A confidence interval provides a range of plausible values in which the parameter of
interest lies. Just as we can calculate a CI0.95 for a parameter, recall in Example 4.6 we
estimated CI0.95 for the proportion of age 11 pupils who cannot correctly interpret graphs
with complex scales, so it is possible to calculate a CI0.95 for the difference between two
sample proportions (which is the best estimate of the population difference in
proportions). Just as the 5 per cent level of significance is generally used, so the CI0.95 is
commonly used although alternative confidence intervals can be constructed, for
example, CI 0. 99. When reporting results of hypothesis tests using confidence intervals the
following should be included: sample estimates, confidence intervals, test statistics and
associated degrees of freedom, and associated p-values. If a confidence interval of a
difference excludes zero then this is evidence of a significant difference and will coincide
with a significant p-value. The advantage of reporting a confidence interval is that it
conveys a range of values for the population difference although the actual population
difference is likely to be near the centre of the confidence interval. For an informative
introduction to testing hypotheses using confidence intervals with worked examples, the
reader is referred to Gardner and Altman’s (1989) text Statistics with Confidence.
You may wonder why discuss hypothesis testing and p-values if confidence intervals
are more appropriate? The answer is simple, reporting of p-values is so common that you
need to grasp the fundamental idea to be able to evaluate reports and papers.
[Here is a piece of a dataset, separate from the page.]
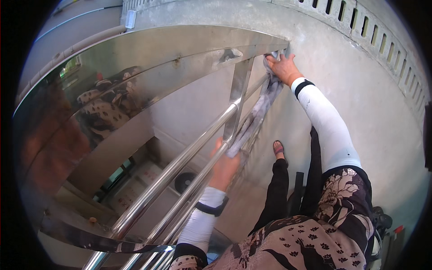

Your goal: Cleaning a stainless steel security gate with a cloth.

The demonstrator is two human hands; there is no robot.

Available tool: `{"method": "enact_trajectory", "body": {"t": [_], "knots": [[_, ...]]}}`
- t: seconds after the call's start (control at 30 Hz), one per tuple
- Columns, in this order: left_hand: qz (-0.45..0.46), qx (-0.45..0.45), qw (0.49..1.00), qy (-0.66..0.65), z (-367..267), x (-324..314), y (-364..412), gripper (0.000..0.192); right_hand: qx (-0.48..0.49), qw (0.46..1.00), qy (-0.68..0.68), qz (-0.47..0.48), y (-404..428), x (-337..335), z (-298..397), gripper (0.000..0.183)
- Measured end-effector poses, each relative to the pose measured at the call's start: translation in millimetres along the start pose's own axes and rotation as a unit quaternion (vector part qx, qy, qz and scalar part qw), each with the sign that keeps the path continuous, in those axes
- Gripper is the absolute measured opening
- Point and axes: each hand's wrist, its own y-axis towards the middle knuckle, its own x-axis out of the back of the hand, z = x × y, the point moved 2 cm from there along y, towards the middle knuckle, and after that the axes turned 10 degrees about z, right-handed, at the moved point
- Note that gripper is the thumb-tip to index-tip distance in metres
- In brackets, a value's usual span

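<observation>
A long grey cloth [261, 106] stretches along the inside of a stainless steel railing, between my two hands. My left hand [226, 170] grips its lower end beside the horizontal tubes [202, 168], some fingers hidden behind a tube and blurred. At the far end, where the railing meets the wall, my right hand [286, 70] has the cloth's upper end, thumb raised. Its other fingertips are hidden by the cloth and railing. A flat steel upright [239, 87] stands left of the cloth, under the wide polished handrail [202, 37], which reflects patterned clothing.
A grey concrete wall [341, 74] with a slotted top band [374, 32] rises ahead and right. Beyond the railing is a drop to a lower level with a round dark fan grille [185, 182]. My sandalled foot [278, 148] is on the floor. Dark items [381, 217] stand at lower right.
</observation>
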Motion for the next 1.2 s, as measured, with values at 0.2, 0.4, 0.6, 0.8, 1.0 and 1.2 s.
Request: {"method": "enact_trajectory", "body": {"t": [0.2,0.4,0.6,0.8,1.0,1.2], "knots": [[-0.019,-0.029,0.999,-0.011,7.9,-2.4,-0.1,0.03,-0.039,0.965,0.249,-0.071,-18.8,-15.7,25.8,0.043],[-0.023,-0.03,0.999,-0.008,18.3,-3.6,-2.5,0.03,-0.053,0.905,0.373,-0.197,-35.5,-43.1,41.5,0.04],[-0.035,-0.053,0.998,-0.017,26.0,-6.0,-1.4,0.031,-0.027,0.902,0.423,-0.089,-74.8,-73.8,86.3,0.027],[-0.046,-0.068,0.996,-0.027,22.9,-8.4,-1.4,0.033,-0.025,0.971,0.191,-0.14,-58.2,-32.9,82.5,0.028],[-0.051,-0.066,0.996,-0.009,10.5,-3.2,-0.5,0.034,0.002,0.984,0.178,-0.016,-59.7,-57.2,104.0,0.038],[-0.041,-0.072,0.996,-0.028,14.8,-0.4,-3.8,0.033,0.031,0.997,-0.018,-0.065,-51.0,-34.5,75.7,0.036]]}}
Throughout
the remaining chapters on inferential statistical procedures, in addition to p-values,
wherever appropriate confidence intervals will also be used.
One-tailed and Two-tailed Significance Tests
The null hypothesis is always contrasted with an alternative frame of reference, called the
alternative hypothesis (sometimes called the research hypothesis). This has the special
notation H 1. Statistical significance tests can be either one-tailed or two-tailed depending
on the nature of the alternative hypothesis. Consider the proportion of referrals that result
in statements (Example 4.10), the null hypothesis is:
H 0 : p=π=0.130 (null hypothesis, P is the sample proportion)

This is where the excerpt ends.